WHAT YOU ARE ASKED TO DO: Among the entries below, which lines run from the line with "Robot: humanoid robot" through the line with "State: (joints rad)"? Retype those, both ends included, exactly and without pictures.

SUPPLIED RECORDS:
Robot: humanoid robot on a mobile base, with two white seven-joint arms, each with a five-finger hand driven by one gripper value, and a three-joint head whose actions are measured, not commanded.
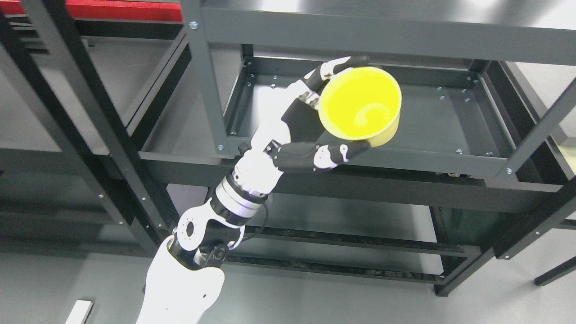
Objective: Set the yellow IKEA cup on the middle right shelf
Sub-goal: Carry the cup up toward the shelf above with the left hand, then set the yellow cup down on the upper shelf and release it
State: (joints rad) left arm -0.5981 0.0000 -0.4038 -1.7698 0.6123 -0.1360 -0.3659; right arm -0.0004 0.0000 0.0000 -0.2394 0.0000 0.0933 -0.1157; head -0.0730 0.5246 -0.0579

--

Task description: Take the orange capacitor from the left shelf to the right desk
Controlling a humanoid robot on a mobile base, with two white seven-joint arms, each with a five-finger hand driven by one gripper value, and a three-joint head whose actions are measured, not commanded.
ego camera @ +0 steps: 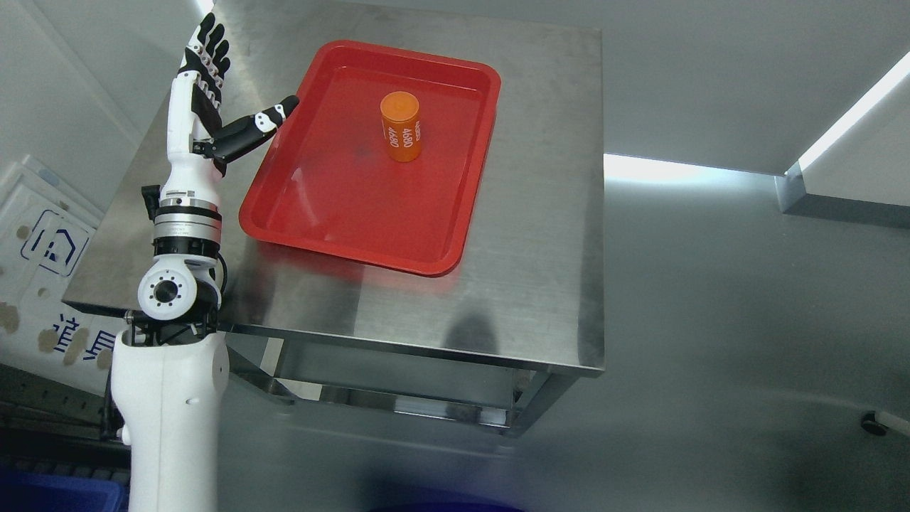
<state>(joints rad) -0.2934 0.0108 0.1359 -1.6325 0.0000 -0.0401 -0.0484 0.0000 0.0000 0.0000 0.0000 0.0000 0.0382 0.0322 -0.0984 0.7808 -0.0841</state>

WRITTEN ANSWER:
Robot: humanoid robot on a mobile base, with two white seven-joint arms, each with a five-finger hand driven by one gripper value, and a three-joint head whose actions are measured, not commanded.
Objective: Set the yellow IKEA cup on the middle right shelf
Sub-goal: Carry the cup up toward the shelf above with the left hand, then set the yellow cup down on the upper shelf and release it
State: (joints rad) left arm -0.5981 0.0000 -0.4038 -1.7698 0.6123 -0.1360 -0.3659; right arm -0.0004 0.0000 0.0000 -0.2394 0.0000 0.0933 -0.1157; head -0.0730 0.5246 -0.0579

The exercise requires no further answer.